» WORK REQUEST
Return the material below exactly, but only from the line with "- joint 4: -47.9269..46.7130" through the line with "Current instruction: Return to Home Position", and without its pictures.

» INFORMATION PROVIDED
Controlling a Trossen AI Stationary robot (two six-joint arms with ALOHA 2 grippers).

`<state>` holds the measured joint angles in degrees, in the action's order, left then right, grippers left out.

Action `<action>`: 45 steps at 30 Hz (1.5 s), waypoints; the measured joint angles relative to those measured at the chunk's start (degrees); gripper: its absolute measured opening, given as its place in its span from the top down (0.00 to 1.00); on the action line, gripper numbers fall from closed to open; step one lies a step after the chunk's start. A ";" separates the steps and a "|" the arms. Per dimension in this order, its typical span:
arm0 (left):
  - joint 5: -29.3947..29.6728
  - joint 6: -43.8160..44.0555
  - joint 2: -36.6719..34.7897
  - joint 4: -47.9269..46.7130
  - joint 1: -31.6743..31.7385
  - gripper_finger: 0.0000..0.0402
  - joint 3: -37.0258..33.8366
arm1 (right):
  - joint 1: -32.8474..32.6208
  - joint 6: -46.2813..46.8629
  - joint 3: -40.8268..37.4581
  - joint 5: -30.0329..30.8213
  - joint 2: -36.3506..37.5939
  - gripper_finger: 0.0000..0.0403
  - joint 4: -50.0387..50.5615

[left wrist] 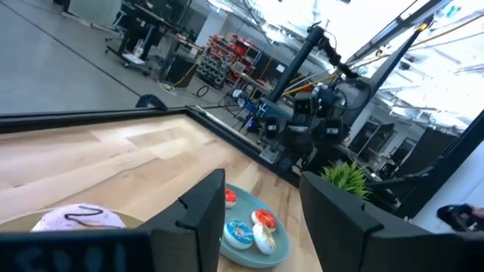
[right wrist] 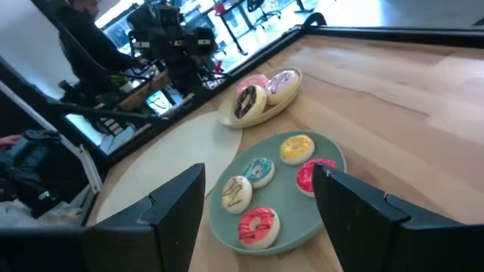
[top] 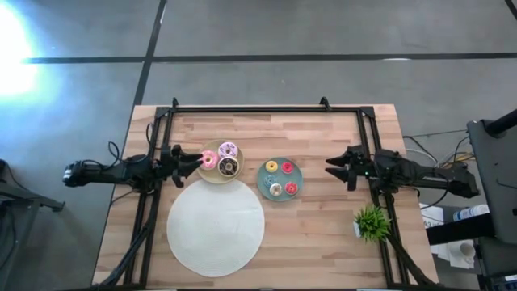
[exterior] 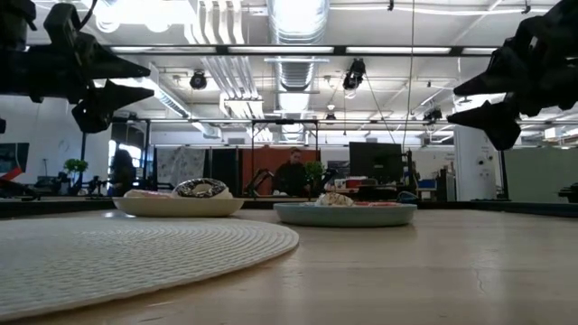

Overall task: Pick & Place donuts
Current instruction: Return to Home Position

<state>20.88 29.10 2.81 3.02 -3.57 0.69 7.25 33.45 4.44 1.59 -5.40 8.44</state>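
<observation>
Wood worktop (top: 323,133), seen from above. Big white round mat (top: 216,230) at 8 o'clock from the mid. Cream plate (top: 216,179) at 10, touching the mat's edge. Teal plate (top: 279,179) right by the mid, just beside the cream one. Small green plant (top: 371,221) at 4. Black rail (top: 250,109) runs along the 12 side.

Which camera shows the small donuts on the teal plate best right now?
Right wrist view: the teal plate lies close, seen from above, its small donuts distinct. The high view shows them tiny, the low view only the plate's side, and the left gripper partly blocks the left wrist view.
</observation>
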 joint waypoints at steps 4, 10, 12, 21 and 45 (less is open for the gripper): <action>0.02 0.09 -2.39 0.07 0.10 0.64 -0.21 | -1.62 -0.03 -1.65 -0.12 3.33 0.42 -2.96; 0.15 0.07 -2.80 1.50 0.24 0.64 -0.24 | -4.18 -0.04 -3.95 -0.05 5.30 0.42 -11.24; 0.14 0.07 -2.80 1.29 0.24 0.64 -0.24 | -5.30 -0.02 -3.93 -0.07 5.43 0.42 -11.21; -0.01 0.07 -2.80 0.87 0.24 0.64 -0.29 | -8.16 -0.03 -3.93 -0.09 4.79 0.42 -10.24; -4.82 -34.14 -2.82 -0.44 3.73 0.64 -0.35 | -8.14 -0.02 -3.93 -0.05 4.86 0.42 -10.37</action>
<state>16.06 -5.04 -0.01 2.59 0.15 0.34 -0.89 33.43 0.51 1.54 -0.54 -1.93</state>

» RESPONSE BELOW
  - joint 4: -47.9269..46.7130
  - joint 1: -31.6743..31.7385
  - gripper_finger: 0.0000..0.0402
  - joint 3: -37.0258..33.8366
arm1 (right):
  - joint 1: -32.8474..32.6208
  - joint 6: -46.2813..46.8629
  - joint 3: -40.8268..37.4581
  - joint 5: -30.0329..30.8213
  - joint 2: -36.3506..37.5939
  - gripper_finger: 0.0000..0.0403
  - joint 4: -50.0387..50.5615

[left wrist] 
[right wrist] 
[top] 
[exterior] 

Overall task: Pick & Place donuts
Current instruction: Return to Home Position

No additional answer text is required.